Spies, who studies this community of virtual photographers as part of his own research, criticizes the way development studios profit from publicly shared shots from photographers, who are usually big fans of the games. “Studios deliberately improve their photo modes so that virtual photography becomes part of their ecosystem. This strengthens their own advertising and profit at the expense of the creative activity of the players,” believes the virtual photographer and game scientist. In academic circles, this is referred to as "playbour" - work through play that is often underappreciated and exploited by development studios. “While we own the image, they own the game”
We also see a grey area about who owns the copyright to the creations of virtual photographers. The fact is that the development studio and companies have the intellectual property rights, so they are the largest owner of the game content. “Although we, the virtual photographers, own the intellectual property rights to the image, which the development companies cannot use without our consent, we cannot just sell our photos, since they own the rights to the game,” Helme says.
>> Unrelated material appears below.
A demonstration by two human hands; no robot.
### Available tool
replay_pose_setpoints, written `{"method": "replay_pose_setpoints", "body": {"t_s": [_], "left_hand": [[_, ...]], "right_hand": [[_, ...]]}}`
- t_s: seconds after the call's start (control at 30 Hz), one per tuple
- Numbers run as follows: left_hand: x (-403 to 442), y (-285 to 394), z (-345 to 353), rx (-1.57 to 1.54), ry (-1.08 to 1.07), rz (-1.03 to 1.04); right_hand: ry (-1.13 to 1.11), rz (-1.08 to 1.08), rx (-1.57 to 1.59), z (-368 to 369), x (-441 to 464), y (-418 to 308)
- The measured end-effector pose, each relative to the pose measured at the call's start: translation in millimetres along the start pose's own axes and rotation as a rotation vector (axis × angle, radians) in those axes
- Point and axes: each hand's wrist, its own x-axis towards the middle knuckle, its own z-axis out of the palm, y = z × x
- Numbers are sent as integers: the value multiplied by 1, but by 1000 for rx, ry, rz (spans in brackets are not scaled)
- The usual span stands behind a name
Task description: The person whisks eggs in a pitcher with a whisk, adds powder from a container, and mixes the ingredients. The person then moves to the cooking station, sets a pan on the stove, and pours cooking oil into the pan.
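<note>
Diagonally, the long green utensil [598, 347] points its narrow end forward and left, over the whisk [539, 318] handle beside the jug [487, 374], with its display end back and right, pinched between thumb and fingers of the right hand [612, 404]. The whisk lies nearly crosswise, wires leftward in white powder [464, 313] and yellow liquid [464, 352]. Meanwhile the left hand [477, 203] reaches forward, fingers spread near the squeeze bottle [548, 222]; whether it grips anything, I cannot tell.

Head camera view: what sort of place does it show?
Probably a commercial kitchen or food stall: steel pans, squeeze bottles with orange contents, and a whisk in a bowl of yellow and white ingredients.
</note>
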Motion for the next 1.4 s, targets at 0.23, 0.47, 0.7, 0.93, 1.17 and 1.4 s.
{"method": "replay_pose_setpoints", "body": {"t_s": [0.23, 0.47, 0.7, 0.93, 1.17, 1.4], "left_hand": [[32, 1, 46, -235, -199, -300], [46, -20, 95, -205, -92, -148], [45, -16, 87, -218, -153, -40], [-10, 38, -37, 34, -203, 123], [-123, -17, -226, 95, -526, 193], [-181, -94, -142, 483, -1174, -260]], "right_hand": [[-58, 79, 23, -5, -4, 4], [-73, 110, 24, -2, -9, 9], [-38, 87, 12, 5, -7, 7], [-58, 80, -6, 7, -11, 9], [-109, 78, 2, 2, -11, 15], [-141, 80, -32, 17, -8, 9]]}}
Helme’s photos breathe ethereal compositions of surreal worlds, mystical beings in the midst of battle or chillingly detailed portraits of characters, and they reach thousands of views on the social network X.
However, virtual photography primarily fulfills his need to create and he sees the dilemmas about copyright as an opportunity for new debates. He managed to find an interesting angle for this: “In virtual photography, you can express your creativity through the creativity of someone else – the development team and the game itself,” thinks Ludovic “Shinobi” Helme. Just like in the offline world, gaming reality can be perceived anew through virtual photography. For scientist and video game enthusiast Lars de Wildt, this is precisely the meaning of good photography, which transforms real life in a way that is almost unrecognizable – and connects bits with being.